Fact check: Is Common Core "eliminated" in New Jersey?

Republican U.S. presidential candidate Governor Chris Christie (L) and Senator Marco Rubio speak simultaneously during the Fox Business Network Republican presidential candidates debate in North Charleston, South Carolina, January 14, 2016.

Randall Hill/Reuters

Last Updated Jan 15, 2016 2:41 PM EST

During Thursday night's Republican debate in South Carolina, New Jersey Gov. Chris Christie was attacked on several fronts for an allegedly left-leaning past, including his supposed support for Common Core education standards, Supreme Court Justice Sonia Sotomayor, and Planned Parenthood.

Florida Sen. Marco Rubio called out his rival for propping up Common Core, the reading and math standards implemented in 42 states, plus the District of Columbia, and widely reviled by conservatives as acts of federal overreach.

"I like Chris Christie, but we can not afford to have a president of the United States that supports Common Core," Rubio said on the main stage.

Christie refuted that: "Common Core has been eliminated in New Jersey."

But Christie, who once supported the education standards, has flipped on the issue since last year.

In May, the governor asked New Jersey's department of education to review the implementation of Common Core in the state's school system.

But according to NJ.com, earlier this week, the panel charged with reviewing the standards recommended that 84 percent of them remain in place, with slight revisions to the rest. Common Core, the news site reported, does "still have a place in New Jersey classrooms."

Rubio also launched an attack on Christie's support of Sonia Sotomayor, an Obama-appointed Supreme Court justice.

Christie denied that he ever did so, a claim he has repeated on CBS' "Face the Nation."

But in 2009, the New Jersey Republican wrote in a statement: "After watching and listening to Judge Sotomayor's performance at the confirmation hearings this week, I am confident that she is qualified for the position of Associate Justice of the U.S. Supreme Court."
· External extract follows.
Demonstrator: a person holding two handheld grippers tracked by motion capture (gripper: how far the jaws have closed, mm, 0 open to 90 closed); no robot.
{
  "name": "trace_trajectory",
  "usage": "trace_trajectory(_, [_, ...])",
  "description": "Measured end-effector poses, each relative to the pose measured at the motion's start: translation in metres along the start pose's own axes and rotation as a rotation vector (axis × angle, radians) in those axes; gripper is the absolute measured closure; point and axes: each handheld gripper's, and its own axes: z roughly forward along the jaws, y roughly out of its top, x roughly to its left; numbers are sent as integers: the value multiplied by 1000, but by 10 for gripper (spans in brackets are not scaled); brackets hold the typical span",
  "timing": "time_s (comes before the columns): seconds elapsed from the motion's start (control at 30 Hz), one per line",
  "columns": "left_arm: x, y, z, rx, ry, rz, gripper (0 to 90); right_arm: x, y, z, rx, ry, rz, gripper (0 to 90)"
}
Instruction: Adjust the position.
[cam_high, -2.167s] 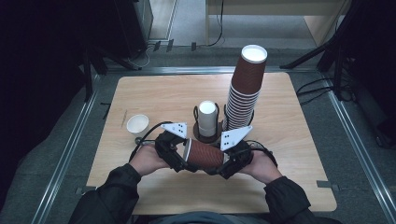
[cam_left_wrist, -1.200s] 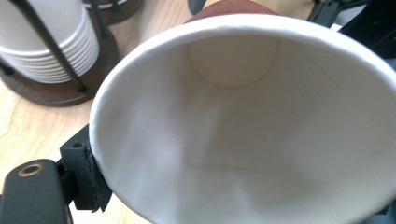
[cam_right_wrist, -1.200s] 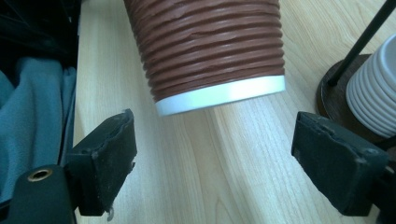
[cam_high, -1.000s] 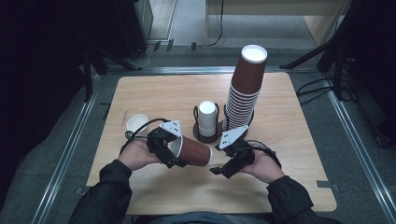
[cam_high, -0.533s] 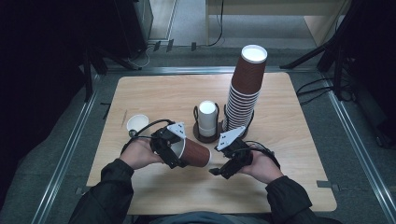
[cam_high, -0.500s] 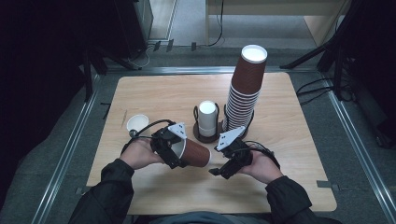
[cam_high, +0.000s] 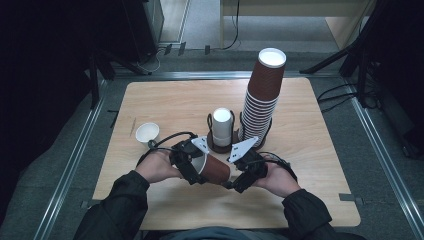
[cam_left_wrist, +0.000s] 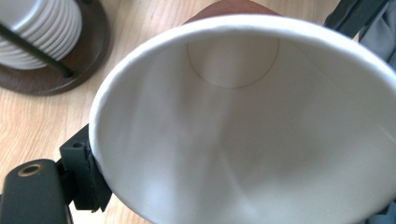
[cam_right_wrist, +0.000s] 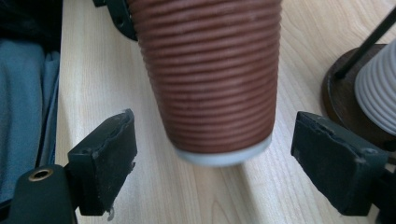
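High view: we hold a brown cup (cam_high: 216, 169) on its side over the table (cam_high: 310, 150), our left gripper (cam_high: 189, 162) pinching its rim. Our right gripper (cam_right_wrist: 212, 161) has its jaws spread wide, apart from the cup's base.

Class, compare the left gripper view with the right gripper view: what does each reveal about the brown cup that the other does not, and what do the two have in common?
Left gripper view: the cup's white inside, its open rim and the round bottom seen from within, with one black jaw against the rim at lower left.

Right gripper view: the cup's ribbed brown outside and its closed base, set between the right gripper jaws, which stand wide apart and touch nothing.

Both: the same brown cup, the pale wooden table, and a dark round holder base with stacked white rims.
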Motion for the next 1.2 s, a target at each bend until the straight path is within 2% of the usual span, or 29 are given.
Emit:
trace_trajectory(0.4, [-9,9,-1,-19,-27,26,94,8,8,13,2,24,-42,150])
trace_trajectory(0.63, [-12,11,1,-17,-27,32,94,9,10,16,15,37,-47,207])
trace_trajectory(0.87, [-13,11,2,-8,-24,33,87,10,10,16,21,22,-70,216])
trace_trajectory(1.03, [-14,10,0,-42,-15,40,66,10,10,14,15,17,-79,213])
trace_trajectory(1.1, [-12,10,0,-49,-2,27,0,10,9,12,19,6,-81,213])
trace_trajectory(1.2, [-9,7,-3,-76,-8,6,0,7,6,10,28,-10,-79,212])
And responding to another Rubio attack that he had made a "donation" to Planned Parenthood, Christie said at Thursday's debate that "I never wrote a check to Planned Parenthood."

Christie's own past statements, however, confirm Rubio's charge.

In a 1994 article by the New Jersey Star-Ledger, Christie, who was running for a seat in the Morris County legislature at the time, said he gave privately to the women's health organization.

"I support Planned Parenthood privately with my personal contribution and that should be the goal of any such agency, to find private donations," Christie said. "It's also no secret that I am pro-choice."